WORK INSTRUCTIONS:
Write out the stretch of lines below that begins at the line with "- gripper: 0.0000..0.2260" and ends at the line with "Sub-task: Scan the", including both, exactly as given and nothing more.

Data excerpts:
== Segment start ==

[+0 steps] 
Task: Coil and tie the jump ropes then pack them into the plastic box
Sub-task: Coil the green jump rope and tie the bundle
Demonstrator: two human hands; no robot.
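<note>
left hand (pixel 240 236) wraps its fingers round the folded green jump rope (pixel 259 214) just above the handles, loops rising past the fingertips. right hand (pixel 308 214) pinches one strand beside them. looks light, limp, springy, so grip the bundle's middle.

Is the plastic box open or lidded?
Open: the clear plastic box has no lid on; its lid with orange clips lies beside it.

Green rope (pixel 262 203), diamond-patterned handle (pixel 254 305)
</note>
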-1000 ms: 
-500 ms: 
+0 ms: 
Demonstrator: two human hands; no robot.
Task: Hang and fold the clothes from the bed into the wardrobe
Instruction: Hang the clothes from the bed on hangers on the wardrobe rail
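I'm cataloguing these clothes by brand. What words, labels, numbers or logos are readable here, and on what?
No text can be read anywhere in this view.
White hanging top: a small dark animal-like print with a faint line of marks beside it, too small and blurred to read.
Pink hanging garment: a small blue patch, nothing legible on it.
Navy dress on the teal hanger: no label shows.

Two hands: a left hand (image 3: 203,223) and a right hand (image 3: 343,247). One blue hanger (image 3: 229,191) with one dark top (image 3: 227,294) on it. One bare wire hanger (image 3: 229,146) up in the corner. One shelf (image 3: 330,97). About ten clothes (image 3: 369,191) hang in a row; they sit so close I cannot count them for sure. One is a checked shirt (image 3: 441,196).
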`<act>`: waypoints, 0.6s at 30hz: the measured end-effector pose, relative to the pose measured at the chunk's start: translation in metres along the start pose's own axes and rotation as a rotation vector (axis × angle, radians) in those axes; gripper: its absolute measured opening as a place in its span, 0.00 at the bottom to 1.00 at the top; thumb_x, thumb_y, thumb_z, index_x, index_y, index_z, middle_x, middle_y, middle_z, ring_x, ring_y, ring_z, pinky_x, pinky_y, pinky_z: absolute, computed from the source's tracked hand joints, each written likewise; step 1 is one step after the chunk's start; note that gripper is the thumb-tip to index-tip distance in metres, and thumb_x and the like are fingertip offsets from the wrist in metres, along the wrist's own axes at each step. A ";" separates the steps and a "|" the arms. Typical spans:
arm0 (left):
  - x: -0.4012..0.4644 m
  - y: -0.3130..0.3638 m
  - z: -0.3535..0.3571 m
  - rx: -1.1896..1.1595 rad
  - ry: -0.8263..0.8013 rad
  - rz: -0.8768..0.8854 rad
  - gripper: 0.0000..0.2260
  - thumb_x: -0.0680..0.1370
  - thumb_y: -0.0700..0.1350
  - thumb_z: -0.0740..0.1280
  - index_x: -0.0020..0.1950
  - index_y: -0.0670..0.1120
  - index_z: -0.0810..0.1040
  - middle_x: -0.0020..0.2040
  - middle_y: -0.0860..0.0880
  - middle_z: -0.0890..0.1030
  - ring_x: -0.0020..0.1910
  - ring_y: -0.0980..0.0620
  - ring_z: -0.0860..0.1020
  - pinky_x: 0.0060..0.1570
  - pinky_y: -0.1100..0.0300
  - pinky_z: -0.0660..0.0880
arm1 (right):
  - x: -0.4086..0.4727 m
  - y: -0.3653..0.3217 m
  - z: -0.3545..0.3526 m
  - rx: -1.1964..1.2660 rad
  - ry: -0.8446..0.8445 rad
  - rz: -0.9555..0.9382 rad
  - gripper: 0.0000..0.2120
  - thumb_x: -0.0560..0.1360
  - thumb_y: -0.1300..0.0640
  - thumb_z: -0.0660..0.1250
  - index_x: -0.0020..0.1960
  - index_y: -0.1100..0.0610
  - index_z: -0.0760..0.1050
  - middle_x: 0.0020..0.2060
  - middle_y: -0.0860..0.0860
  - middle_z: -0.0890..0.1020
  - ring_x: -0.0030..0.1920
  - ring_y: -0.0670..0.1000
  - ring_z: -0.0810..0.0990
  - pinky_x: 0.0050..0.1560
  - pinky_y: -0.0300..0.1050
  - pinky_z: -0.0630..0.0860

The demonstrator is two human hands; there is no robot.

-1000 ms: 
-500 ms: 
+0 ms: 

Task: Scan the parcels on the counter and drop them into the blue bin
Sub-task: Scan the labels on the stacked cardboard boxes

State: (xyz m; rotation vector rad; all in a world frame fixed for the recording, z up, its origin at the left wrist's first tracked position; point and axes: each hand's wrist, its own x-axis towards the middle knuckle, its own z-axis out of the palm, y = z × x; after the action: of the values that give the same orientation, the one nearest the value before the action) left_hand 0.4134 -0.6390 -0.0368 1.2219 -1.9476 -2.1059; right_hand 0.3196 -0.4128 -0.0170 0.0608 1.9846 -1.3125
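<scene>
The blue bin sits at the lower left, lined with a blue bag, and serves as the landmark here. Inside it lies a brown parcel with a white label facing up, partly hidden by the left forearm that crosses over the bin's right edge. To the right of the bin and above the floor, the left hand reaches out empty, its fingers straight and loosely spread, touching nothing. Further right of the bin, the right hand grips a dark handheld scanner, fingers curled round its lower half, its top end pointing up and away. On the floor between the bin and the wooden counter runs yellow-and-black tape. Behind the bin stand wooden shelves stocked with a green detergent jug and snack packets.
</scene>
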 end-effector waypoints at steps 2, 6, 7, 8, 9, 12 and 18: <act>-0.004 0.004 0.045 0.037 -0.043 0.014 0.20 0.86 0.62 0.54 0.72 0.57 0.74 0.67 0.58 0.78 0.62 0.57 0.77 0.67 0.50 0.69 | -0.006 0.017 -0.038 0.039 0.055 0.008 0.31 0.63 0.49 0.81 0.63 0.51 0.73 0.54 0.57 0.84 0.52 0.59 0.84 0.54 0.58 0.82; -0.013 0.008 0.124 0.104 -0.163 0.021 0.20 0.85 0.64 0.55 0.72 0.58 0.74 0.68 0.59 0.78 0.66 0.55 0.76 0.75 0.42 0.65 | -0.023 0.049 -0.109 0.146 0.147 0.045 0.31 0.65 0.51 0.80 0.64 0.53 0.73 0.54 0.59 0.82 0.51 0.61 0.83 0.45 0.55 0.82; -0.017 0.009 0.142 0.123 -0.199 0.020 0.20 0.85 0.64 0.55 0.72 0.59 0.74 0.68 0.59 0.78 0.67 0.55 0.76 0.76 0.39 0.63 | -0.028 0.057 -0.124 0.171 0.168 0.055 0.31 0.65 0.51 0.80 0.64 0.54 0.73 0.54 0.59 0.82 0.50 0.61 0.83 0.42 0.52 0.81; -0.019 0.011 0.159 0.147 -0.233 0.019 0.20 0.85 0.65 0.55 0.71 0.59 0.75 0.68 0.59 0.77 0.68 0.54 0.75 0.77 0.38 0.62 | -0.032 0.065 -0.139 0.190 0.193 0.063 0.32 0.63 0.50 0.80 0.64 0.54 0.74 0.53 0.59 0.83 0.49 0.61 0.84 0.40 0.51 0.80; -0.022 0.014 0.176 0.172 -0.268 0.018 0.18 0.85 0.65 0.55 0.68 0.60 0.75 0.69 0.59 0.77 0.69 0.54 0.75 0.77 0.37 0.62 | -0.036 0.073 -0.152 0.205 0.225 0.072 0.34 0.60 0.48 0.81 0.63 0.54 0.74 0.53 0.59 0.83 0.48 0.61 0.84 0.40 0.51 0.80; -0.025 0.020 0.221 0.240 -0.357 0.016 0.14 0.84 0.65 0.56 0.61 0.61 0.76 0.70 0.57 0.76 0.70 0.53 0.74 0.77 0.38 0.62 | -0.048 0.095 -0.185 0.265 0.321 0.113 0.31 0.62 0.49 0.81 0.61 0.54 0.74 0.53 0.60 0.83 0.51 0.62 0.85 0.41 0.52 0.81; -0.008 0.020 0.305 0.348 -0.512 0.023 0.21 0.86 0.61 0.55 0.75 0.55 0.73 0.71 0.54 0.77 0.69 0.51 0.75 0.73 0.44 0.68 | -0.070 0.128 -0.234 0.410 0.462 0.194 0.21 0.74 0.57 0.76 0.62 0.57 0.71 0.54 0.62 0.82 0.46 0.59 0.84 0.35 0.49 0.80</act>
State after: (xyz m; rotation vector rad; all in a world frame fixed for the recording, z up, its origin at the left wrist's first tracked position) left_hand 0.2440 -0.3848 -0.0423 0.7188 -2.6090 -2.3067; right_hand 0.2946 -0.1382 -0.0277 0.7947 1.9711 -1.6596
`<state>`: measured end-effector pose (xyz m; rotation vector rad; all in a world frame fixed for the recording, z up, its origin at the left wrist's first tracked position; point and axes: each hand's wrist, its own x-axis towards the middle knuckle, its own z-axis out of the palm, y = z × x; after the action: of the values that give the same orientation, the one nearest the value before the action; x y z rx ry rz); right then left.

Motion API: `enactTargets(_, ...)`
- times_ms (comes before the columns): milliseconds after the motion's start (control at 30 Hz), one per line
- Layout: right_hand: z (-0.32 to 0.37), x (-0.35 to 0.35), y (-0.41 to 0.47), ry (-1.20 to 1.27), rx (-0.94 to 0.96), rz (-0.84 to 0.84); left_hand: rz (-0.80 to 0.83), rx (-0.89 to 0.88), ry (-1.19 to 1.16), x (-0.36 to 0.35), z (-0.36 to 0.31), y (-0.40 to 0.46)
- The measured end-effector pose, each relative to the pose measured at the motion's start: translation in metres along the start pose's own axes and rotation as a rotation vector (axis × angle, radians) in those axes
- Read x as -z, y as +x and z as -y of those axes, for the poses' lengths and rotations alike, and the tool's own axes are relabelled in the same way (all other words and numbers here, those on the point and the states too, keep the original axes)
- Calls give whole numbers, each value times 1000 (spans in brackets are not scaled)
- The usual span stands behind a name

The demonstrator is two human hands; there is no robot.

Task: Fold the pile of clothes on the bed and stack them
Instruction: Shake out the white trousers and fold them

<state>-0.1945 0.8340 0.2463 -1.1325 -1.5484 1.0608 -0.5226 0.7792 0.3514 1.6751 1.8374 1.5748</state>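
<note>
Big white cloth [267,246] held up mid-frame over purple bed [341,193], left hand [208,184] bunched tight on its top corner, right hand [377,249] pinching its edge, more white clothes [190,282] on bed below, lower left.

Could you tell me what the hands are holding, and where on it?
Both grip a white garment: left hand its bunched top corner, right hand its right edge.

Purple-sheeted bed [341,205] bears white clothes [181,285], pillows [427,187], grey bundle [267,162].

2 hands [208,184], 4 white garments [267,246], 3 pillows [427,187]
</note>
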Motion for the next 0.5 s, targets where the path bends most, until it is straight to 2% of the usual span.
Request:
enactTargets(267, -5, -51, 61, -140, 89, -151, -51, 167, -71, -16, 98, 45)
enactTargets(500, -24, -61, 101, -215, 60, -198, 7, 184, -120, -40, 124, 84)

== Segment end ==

THE ANSWER:
  - gripper: 0.0000..0.2260
  - thumb_x: -0.0680..0.1370
  - thumb_y: -0.0700..0.1350
  - thumb_z: -0.0740..0.1280
  - index_x: -0.0020..0.1950
  - index_y: -0.0670..0.1120
  - index_z: -0.0810..0.1040
  - middle_x: -0.0020..0.2040
  - middle_y: -0.0860..0.0880
  - middle_z: -0.0890..0.1030
  - ring_x: -0.0020..0.1910
  - ring_y: -0.0980..0.0620
  - ring_z: -0.0860..0.1020
  - pinky_x: 0.0060..0.1570
  - pinky_y: -0.1100..0.0300
  - pinky_z: -0.0660..0.0880
arm1 (right):
  - x: -0.4086..0.4727 m
  - y: -0.3653..0.3217 m
  - z: -0.3545..0.3526 m
  - rx: -1.1964..1.2660 rad
  - ry: -0.8446..0.8445 rad
  - rz: -0.9555..0.9382 rad
  - gripper: 0.0000..0.2120
  - thumb_x: -0.0560..0.1360
  - thumb_y: -0.1300..0.0640
  - thumb_z: -0.0660..0.1250
  - index_x: -0.0020..0.1960
  - index_y: -0.1100..0.0610
  - index_z: -0.0760..0.1050
  - middle_x: 0.0020..0.2060
  - middle_y: -0.0860..0.0860
  - middle_z: -0.0890..0.1020
  - ring_x: -0.0030..0.1920
  - ring_y: -0.0670..0.1000
  - ring_z: -0.0810..0.0990
  - pinky_x: 0.0050..0.1560
  - pinky_y: -0.0300..0.1050
  - pinky_z: -0.0630..0.0860

The demonstrator is two human hands; there is no robot.

-1000 ms: 
-500 ms: 
+0 ms: 

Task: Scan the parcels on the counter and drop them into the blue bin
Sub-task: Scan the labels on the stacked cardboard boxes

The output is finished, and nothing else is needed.